Chapter 6
It was two days before my body was found. By the time they discovered me, my face and body bore numerous wounds, but my hands remained firmly clutched over my stomach, as though in a desperate attempt to protect the life I had been carrying.
When the rescue team retrieved my remains, their first thought was to contact my husband. But no one could reach him. They then turned to my mother and mother-in-law.
My mother arrived at the scene and, upon seeing my lifeless body, collapsed in grief, sobbing until she fainted. My mother-in-law, similarly overwhelmed, lost consciousness on the spot.
When the two women regained consciousness, they went together to obtain my death certificate and made arrangements to transfer my body to the funeral home. Throughout it all, they tried repeatedly to call Grayson, only to have every attempt met with the cold indifference of a disconnected line or a curt rejection.
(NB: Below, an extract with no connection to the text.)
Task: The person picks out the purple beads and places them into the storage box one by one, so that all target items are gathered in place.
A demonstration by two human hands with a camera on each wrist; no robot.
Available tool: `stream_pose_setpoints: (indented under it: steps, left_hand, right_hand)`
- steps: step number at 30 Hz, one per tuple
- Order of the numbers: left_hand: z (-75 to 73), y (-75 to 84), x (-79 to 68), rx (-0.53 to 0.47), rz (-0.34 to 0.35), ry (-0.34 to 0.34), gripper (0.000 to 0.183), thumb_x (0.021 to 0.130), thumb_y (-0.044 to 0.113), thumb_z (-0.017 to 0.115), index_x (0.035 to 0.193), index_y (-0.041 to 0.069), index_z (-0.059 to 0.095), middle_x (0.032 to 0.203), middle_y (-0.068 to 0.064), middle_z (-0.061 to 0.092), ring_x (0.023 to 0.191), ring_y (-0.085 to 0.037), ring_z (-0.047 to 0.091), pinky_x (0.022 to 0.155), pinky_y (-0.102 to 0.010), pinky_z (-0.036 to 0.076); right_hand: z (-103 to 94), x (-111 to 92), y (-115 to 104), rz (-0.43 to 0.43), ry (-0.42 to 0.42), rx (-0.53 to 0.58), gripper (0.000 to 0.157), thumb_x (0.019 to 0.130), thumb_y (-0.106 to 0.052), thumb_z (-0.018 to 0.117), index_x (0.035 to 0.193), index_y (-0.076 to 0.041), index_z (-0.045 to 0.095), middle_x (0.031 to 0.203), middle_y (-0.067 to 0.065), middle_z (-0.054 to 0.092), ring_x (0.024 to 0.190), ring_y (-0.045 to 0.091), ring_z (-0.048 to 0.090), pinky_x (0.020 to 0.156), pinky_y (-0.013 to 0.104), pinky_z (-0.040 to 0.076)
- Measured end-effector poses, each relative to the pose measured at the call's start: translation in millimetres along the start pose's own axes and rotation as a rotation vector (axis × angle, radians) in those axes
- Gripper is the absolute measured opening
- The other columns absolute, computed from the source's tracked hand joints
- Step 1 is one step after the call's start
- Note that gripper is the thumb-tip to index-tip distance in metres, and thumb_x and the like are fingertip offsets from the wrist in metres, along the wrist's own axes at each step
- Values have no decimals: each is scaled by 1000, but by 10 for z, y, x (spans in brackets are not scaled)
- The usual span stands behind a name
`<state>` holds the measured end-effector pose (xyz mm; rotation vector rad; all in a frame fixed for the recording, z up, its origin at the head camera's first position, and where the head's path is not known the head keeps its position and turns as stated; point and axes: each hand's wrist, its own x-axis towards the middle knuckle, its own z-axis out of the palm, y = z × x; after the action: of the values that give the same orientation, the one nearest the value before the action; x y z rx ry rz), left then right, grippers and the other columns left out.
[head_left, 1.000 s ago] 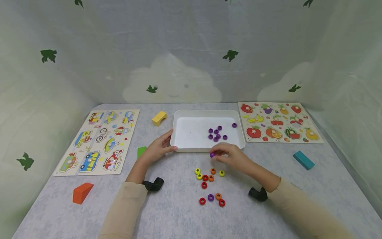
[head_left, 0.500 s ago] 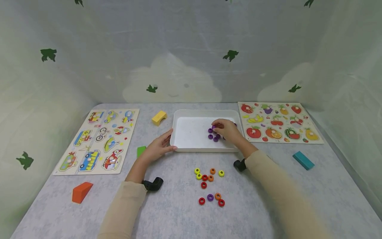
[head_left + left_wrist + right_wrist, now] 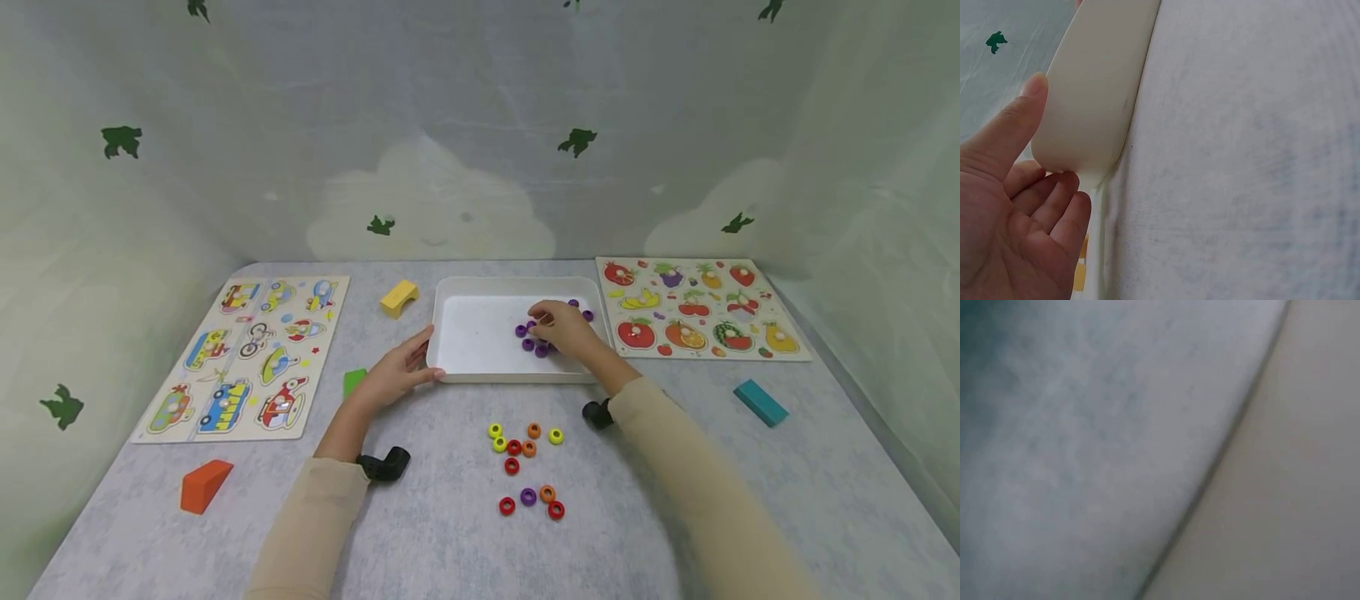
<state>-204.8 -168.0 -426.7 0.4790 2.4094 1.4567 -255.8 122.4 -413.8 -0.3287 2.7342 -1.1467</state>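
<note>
A shallow white tray (image 3: 480,377) holds several purple beads (image 3: 542,351) in its right half. My left hand (image 3: 395,372) grips the tray's near left corner. In the left wrist view, the thumb (image 3: 1034,94) lies against the tray's wall (image 3: 1091,94) and the curled fingers (image 3: 1060,200) touch its corner. My right hand (image 3: 566,327) is over the tray among the purple beads, fingers bent downward with no bead visible between them. It hides part of the beads. The right wrist view shows only the blurred tray wall (image 3: 1285,487) and tabletop.
Loose yellow (image 3: 556,436), orange (image 3: 534,430), red (image 3: 512,466) and purple beads lie on the table before the tray. A vehicle puzzle board (image 3: 247,358) is left, a fruit puzzle board (image 3: 705,308) right. Yellow (image 3: 399,298), green (image 3: 354,381), orange (image 3: 205,486) and teal blocks (image 3: 761,402) lie around.
My right hand carried a purple bead from the tray's front edge into the tray and let it go among the others; some beads shifted. My left hand stayed at the corner.
</note>
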Motion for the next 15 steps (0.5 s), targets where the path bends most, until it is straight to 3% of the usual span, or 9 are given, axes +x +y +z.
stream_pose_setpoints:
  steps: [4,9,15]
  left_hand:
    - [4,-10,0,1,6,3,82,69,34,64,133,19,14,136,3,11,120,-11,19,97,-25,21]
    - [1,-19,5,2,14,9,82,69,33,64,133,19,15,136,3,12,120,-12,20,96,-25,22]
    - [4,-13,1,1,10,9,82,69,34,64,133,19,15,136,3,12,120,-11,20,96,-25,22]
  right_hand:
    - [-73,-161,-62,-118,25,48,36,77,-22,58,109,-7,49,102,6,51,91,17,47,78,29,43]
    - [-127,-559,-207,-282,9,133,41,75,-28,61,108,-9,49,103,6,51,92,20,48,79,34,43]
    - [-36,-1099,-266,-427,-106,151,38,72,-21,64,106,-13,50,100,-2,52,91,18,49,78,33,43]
My brother, Liam Pearson, stood by the cold storage at the funeral home where my body now lay, weeping like a heartbroken child. A man of over six feet tall, his shoulders shook with the force of his tears.
"Belle," he choked out between sobs, "I should've stopped you back then. I should've never let you marry that monster."
His voice cracked as tears streaked his face. "I should've told you to divorce him sooner. If I had... maybe you wouldn't have ended up like this."
His tears fell like rain, mingling with his anguish. I hovered nearby, watching his grief with a sigh that seemed to echo in the void. If only I could tell him it wouldn't have made a difference. Back then, I had been too in love with Grayson—blindly, recklessly in love.
No one could have stopped me. I'd have married him no matter what warnings I was given. My love for him had been like a moth to a flame, an all-consuming obsession. I had clung to this marriage with stubbornness, even when he accused me of deliberately causing Alice to miscarry and demanded a divorce. I had refused to let go.
But now, as I was looking back, it was all so laughable. Here I was, dead and gone, while my husband remained blissfully by his lover's side, indifferent to my fate.
My mother-in-law, visibly shaken, could offer no rebuttal to Liam's words. Her eyes were swollen and red from crying. As for my mother, she was beyond words, her tears flowing ceaselessly as though her heart had shattered. She swayed like a tree caught in a storm, and if it weren't for Liam holding her steady, she might have collapsed entirely.
The three of them, united in grief and burdened by the weight of my death, carried my death certificate to the hospital.